Another approach was to send the paths to the channel and create readers in goroutines itself.

Caveats of this approach

We have to make sure that we only create one reader at a time. So, we have to use a mutex.
Reason for this is while creating a reader we store its fingerprint and the file path. And we can't do this asynchronously.
So we have to make use of proper locking and this might result in overhead.

Additional context

No response

github-actions[bot] commented 1 year ago

Pinging code owners:

receiver/filelog: @djaglowski

See Adding Labels via Comments if you do not have permissions to add labels yourself.

VihasMakwana commented 1 year ago

cc: @atoulme

atoulme commented 1 year ago

OK. How will you test for this? Please try to code this up and see where that would live.

djaglowski commented 1 year ago

Thanks for putting this together @vihas-splunk.

There are a few cases that I am not sure how this proposal would handle.

First, to make sure I understand the overall goal correctly, I'll restate it here. We want to allow concurrency between poll cycles. e.g. p0 finds a very large file and takes a long time to consume it. Meanwhile, p1, p2, etc can still be triggered and consume other files.

The proposal states that we would create MaxConcurrentFiles/2 goroutines during each poll cycle. However, if we are allowing poll cycles to overlap, we are at risk of violating MaxConcurrentFiles/2 whenever we have 3 or more poll cycles running concurrently. I may be missing it but I don't think this is handled in this design.

It seems to me that the purpose of a pool in this case would be to limit the total number of open files, regardless of which poll cycles have found the files. Therefore, if we are to use a pool here, I think we'd need it to be shared across all poll cycles.

I think your design handles the notion of lost files, but I don't see how the same mechanism works if we account for the above problem. Ultimately, we have a difficult tension between the number of open files and our ability to detect lost files. If we manage all open files as a single pool, then we need a way to know which files in that pool were found by previous poll cycles.

We are already running each reader's ReadToEnd in a separate goroutine. This effectively means that 1) we know how many of these are running in parallel, and 2) we know when each is done. Do we really need to involve channels here? Perhaps the solution is to skip the wg.Wait at the end of each poll cycle, and instead to have the manager limit the number of files we open during each poll cycle.

How will we ensure that concurrent poll cycles do not attempt to read the same file concurrently? e.g. p0 is consuming a large file. p1 finds the same file. How does p1 establish that this file is already being consumed?

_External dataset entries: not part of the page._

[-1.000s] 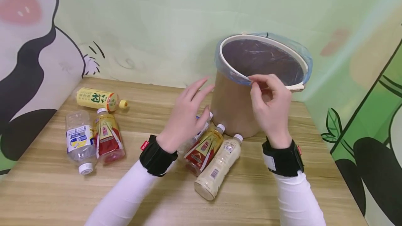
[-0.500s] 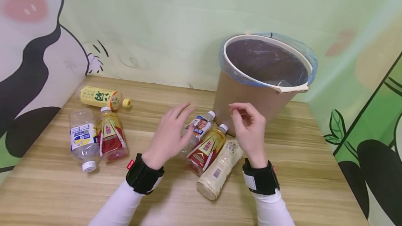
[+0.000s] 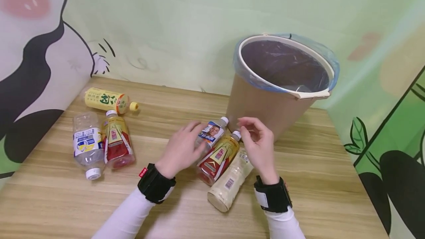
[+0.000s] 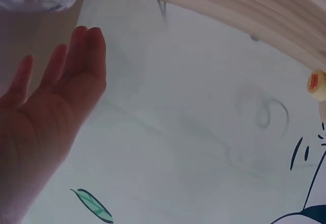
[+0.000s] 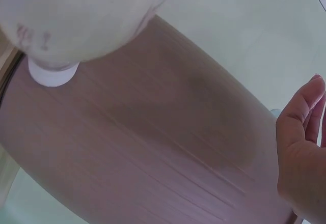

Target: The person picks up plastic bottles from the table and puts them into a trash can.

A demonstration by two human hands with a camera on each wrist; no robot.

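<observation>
My left hand, its fingers extended, hovers beside the clear bottle with a blue label; whether it touches the bottle I cannot tell. In the left wrist view that hand holds nothing. My right hand, fingers loosely bent with nothing in them, is over the cap end of the cream-coloured bottle, hiding its cap. In the right wrist view, the cream bottle and its white cap appear near the bin wall. Between these two bottles lies a red-and-gold bottle.
A brown bin with a blue plastic liner stands behind the bottles at right. On the left of the wooden table lie a yellow-labelled bottle, a clear bottle and another red-and-gold bottle.
My right hand has let go of the bin's liner edge and come down and left to the bottles. My left hand has drawn back from beside the bin and lowered.
</observation>
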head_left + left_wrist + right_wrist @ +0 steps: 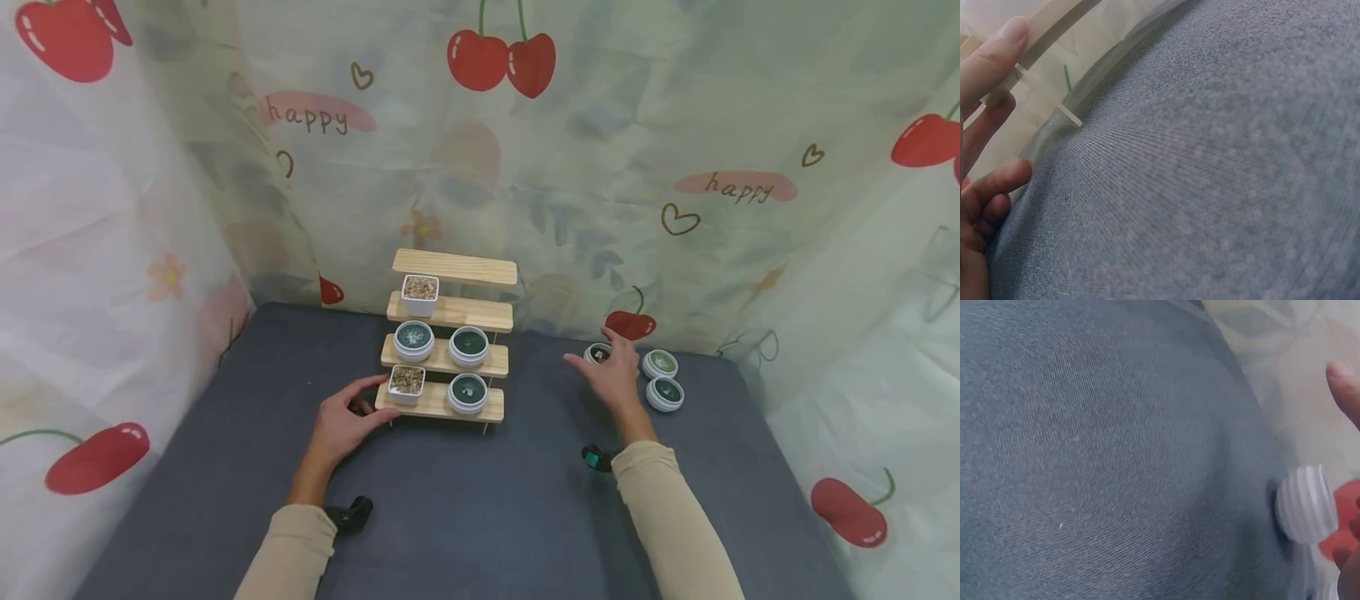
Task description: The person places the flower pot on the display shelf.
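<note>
A wooden tiered stand (453,265) rises at the middle back of the table. My left hand (341,427) pinches the left end of its lowest board (1054,30), thumb over the top and a finger beneath. Beside that hand sits a square white pot (407,392) with gravelly filling; another square pot (420,302) stands two tiers up. Round white pots with dark green tops, such as one on the lowest board (467,402), fill other spots. My right hand (618,379) spreads thumb and fingers around a ribbed white round pot (1305,504) standing on the table.
Two more round white pots, a light green one (661,364) and a darker one (665,395), stand just right of my right hand. A cherry-patterned curtain (585,167) hangs close behind the dark grey tabletop (480,508) and along both sides.
</note>
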Demonstrator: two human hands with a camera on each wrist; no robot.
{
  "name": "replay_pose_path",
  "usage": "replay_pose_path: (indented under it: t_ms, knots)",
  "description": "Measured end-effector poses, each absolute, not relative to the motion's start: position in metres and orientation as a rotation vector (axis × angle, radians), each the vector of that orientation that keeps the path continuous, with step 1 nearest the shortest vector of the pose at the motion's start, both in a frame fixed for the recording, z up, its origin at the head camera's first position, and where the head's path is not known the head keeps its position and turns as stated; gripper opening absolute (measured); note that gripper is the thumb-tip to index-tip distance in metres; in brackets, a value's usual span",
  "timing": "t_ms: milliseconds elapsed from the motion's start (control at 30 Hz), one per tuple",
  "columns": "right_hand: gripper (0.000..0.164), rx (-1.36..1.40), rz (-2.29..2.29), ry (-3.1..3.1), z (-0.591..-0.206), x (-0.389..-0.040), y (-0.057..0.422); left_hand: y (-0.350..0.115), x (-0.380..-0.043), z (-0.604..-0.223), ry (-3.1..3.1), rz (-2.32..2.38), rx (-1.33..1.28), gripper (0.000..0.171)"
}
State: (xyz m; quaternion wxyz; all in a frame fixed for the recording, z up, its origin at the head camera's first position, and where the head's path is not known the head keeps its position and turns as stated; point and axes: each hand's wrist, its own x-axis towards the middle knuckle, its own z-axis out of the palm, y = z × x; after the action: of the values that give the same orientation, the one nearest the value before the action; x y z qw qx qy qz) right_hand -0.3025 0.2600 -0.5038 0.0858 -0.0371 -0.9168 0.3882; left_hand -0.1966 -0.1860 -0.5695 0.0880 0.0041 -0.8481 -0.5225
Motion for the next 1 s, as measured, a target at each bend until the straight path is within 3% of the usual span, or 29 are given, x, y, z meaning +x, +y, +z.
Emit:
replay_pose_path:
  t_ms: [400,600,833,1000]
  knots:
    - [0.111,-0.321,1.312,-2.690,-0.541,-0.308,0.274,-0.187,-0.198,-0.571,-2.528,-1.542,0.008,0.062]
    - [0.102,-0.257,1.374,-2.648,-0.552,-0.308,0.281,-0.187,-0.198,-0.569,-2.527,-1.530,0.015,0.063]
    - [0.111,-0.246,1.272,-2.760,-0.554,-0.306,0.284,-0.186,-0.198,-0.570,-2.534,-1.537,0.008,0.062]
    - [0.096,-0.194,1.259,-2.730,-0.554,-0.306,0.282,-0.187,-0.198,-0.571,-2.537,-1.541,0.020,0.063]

VihasMakwana commented 1 year ago

The proposal states that we would create MaxConcurrentFiles/2 goroutines during each poll cycle. However, if we are allowing poll cycles to overlap, we are at risk of violating MaxConcurrentFiles/2 whenever we have 3 or more poll cycles running concurrently. I may be missing it but I don't think this is handled in this design.

It seems to me that the purpose of a pool in this case would be to limit the total number of open files, regardless of which poll cycles have found the files. Therefore, if we are to use a pool here, I think we'd need it to be shared across all poll cycles.`

Yes, you're right. In my design, we fire a thread pool per poll cycle and wait for that poll cycle to finish consuming all the files. Only after that, we move to the next poll. Having one large pool between poll cycles sounds doable to me, I have to improve the current design. I will work on that today and let you know. But as you said, there's a difficult tension. I shall answer all the questions after I improve this design.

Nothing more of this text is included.